Clarity is how you transfer an idea from your brain into another brain.
It is difficult because the way you find out if your writing is effective is by letting others read it. But nobody wants to read your stuff.
While reader feedback is the golden standard, I will show you tools to make your writing clear by your own effort.
First off, there is no such thing as clarity on the first draft. Clarity is strictly a editing process.
Tools of Clarity
Read Your Work Out Loud
If you won’t read your work, you don’t deserve to have others read it.
Omit Needless Words
Reading is exhausting. If every idea is buried, the reader will stop digging. Prose isn’t a maze to be navigated, it is an adventure to be enjoyed.
Now, in the land of Whilian, there was important news, the threat to this world, the dark lord, without help from anyone else, has created, by means of his power and influence, from all corners of world, a massive force of militaristic power, to influence the world for his evil purposes.
The dark lord formed an army.
Favor Active Voice
Many writers say only use active voice. This advice is wrong.
Active voice invigorates the prose. The hero runs, jumps, fights, sits, and talks. Reading slows down when everything is acted upon. The chair was lifted. The cat was chased. It is best to turn passive sentences into active. Josh lifted the chair. Something chased the cat.
Passive voice exists for a reason. It allows us to focus on a character even if he is being acted upon. As you read, your mental focus is on one subject at a time. It is best when the subject is active. At times the passive voice is necessary to shift attention to another subject.

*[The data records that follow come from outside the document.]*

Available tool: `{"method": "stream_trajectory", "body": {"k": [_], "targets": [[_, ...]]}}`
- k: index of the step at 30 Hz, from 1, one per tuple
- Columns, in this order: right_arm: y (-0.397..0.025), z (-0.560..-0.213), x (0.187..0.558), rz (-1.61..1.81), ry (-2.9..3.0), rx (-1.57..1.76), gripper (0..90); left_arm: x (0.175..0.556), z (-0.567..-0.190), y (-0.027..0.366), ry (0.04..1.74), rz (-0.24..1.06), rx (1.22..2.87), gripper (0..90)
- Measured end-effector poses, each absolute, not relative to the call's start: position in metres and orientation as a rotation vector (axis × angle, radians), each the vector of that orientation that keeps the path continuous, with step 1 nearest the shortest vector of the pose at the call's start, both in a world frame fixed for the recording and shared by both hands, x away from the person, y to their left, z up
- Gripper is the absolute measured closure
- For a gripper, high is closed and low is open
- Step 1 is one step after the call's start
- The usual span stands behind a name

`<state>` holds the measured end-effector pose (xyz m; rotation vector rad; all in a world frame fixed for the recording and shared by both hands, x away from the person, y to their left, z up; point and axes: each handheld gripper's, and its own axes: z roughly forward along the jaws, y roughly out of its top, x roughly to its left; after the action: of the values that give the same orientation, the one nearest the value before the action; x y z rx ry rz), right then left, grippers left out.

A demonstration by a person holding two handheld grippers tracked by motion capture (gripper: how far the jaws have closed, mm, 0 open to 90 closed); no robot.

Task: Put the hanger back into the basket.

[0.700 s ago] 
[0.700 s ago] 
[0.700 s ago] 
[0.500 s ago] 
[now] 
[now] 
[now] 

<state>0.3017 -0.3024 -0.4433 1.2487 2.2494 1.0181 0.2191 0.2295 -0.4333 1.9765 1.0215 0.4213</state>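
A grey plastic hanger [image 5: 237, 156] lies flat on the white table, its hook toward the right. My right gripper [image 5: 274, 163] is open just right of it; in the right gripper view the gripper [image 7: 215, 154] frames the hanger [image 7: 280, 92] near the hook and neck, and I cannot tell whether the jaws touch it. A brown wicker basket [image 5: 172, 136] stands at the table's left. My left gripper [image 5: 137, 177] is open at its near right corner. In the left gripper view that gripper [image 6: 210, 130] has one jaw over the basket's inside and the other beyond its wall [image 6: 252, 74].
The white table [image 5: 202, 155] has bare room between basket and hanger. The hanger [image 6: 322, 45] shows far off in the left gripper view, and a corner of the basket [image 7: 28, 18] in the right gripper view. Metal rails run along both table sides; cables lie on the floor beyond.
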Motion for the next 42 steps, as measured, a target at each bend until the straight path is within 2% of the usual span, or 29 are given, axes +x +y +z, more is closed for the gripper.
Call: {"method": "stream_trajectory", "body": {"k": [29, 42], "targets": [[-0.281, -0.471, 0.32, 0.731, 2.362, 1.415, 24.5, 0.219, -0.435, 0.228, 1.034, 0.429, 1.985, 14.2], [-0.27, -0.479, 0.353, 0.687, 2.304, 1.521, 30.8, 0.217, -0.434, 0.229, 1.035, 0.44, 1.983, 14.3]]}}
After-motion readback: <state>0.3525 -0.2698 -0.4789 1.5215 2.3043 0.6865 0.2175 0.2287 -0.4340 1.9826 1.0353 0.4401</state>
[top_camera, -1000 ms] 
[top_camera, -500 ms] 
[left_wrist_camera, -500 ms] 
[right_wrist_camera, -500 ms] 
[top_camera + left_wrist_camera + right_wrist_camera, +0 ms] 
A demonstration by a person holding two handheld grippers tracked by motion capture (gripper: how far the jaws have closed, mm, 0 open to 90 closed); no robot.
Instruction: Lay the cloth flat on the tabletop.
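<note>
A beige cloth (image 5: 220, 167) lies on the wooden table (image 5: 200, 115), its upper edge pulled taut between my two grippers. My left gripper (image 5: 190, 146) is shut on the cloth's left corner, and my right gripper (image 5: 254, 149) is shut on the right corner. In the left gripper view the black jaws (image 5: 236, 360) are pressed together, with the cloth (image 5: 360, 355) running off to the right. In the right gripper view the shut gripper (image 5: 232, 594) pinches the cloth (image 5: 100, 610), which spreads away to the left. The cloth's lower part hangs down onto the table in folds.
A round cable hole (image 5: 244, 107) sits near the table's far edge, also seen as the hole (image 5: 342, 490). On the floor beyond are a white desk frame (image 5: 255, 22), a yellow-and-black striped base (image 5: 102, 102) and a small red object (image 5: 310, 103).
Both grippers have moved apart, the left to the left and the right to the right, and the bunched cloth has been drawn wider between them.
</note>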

Readers already have vast experience. The best way to explain a new concept, alien race, or environment is by using what readers already know. Metaphor is the gold standard of comparison. They are poetic. Use metaphors even if you suck at them. With practice (and reading) your metaphors will strengthen and become a cornerstone of your work.

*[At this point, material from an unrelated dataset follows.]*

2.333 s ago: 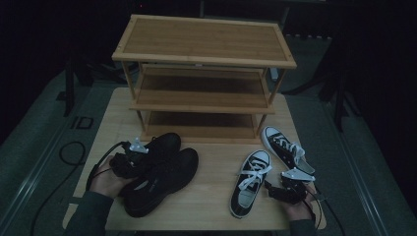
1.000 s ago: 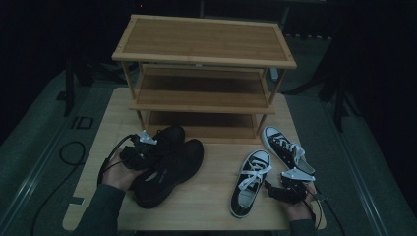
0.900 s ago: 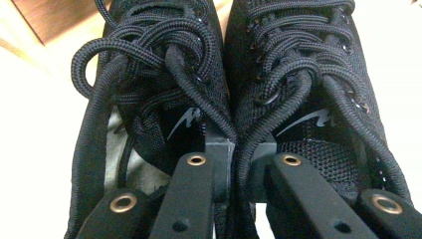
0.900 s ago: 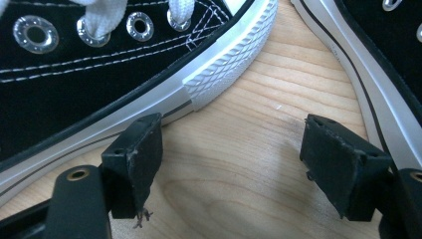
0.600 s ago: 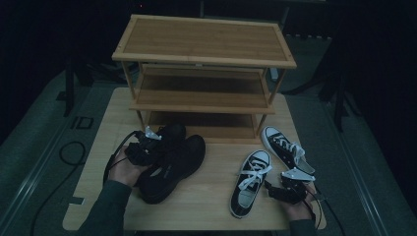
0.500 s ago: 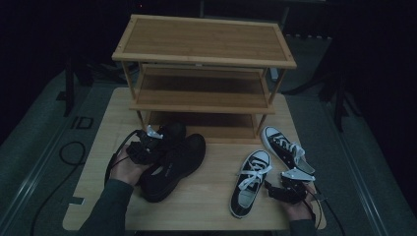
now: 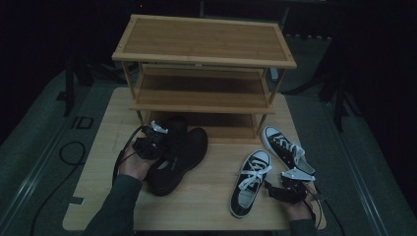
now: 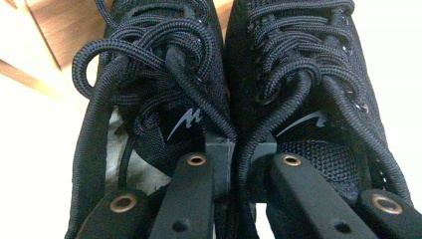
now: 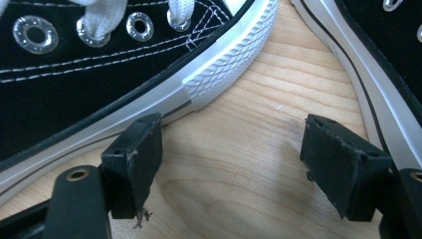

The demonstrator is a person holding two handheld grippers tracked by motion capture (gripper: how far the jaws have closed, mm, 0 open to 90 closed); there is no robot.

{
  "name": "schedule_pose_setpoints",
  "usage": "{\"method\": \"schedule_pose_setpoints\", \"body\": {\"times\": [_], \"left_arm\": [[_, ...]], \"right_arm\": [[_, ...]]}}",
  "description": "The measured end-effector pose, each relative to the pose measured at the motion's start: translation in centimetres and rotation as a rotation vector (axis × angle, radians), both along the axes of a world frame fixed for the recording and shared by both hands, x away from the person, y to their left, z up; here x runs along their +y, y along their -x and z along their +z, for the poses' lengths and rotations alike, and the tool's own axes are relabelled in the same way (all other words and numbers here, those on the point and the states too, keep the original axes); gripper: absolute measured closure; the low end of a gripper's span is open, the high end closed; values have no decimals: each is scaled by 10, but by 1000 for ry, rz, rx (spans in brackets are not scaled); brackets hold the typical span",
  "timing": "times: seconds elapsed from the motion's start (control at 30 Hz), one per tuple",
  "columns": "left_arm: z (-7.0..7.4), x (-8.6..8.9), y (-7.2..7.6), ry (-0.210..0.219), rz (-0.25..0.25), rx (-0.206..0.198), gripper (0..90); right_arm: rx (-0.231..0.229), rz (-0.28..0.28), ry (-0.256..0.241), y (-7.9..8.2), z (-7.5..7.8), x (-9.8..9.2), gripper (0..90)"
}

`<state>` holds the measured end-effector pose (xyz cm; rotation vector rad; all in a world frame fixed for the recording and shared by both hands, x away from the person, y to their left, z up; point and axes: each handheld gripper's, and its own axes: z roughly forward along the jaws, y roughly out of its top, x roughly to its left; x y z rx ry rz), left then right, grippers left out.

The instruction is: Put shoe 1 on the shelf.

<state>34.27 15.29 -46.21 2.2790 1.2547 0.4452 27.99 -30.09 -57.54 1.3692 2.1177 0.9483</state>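
A: Two pairs of shoes, high view. Black pair (image 7: 177, 152) lies just in front of the rack (image 7: 204, 73), toes at its bottom shelf, left gripper (image 7: 153, 142) on their heels. Sneaker pair (image 7: 268, 164) sits right of that, also in front of the rack, right gripper (image 7: 282, 189) at its near end.

B: Left gripper view?

A: Jaws pinched together on the two inner collars of the black pair (image 8: 219, 99), shoes side by side, laces up.

B: Right gripper view?

A: Jaws wide apart, holding nothing, low over the worktop (image 9: 239, 164) in the gap between the two sneakers. One jaw right at the left sneaker's (image 9: 99, 74) white rubber edge; contact unclear.
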Motion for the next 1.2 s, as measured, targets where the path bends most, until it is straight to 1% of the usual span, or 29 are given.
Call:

A sentence describes a subject acting on an object. All manner of dependent clauses tax the reader’s attention.
When King George reigned the land, after becoming of age, taking the throne from the steward, he imposed a harsh tax on beards, as he thought breads filthy.
After his eighteenth birthday, George took the throne. The steward stepped down. George imposed a harsh tax on beards. He thought breads filthy.
If you use short sentences enough, your long ones will stand out. Use them for contrast.
In addition, use short words. Long words are pretentious. Unless precisely used, long words are unnecessary.
Use Few Adverbs and Adjectives.
One again, common writing advice is wrong. Adverbs serve a purpose. Adjectives are the adverbs of nouns. They are tolerable because they don’t add the insidious “ly”. Their utility is over stated.
Use adverbs and adjectives to draw special attention. Readers will notice the descriptive word since you avoid morphing every other noun and verb you write.
Use them to create dissonance. Every smile and laugh is assumed to be happily done. When a character snarls happily, that creates attention. The contrast demands notice.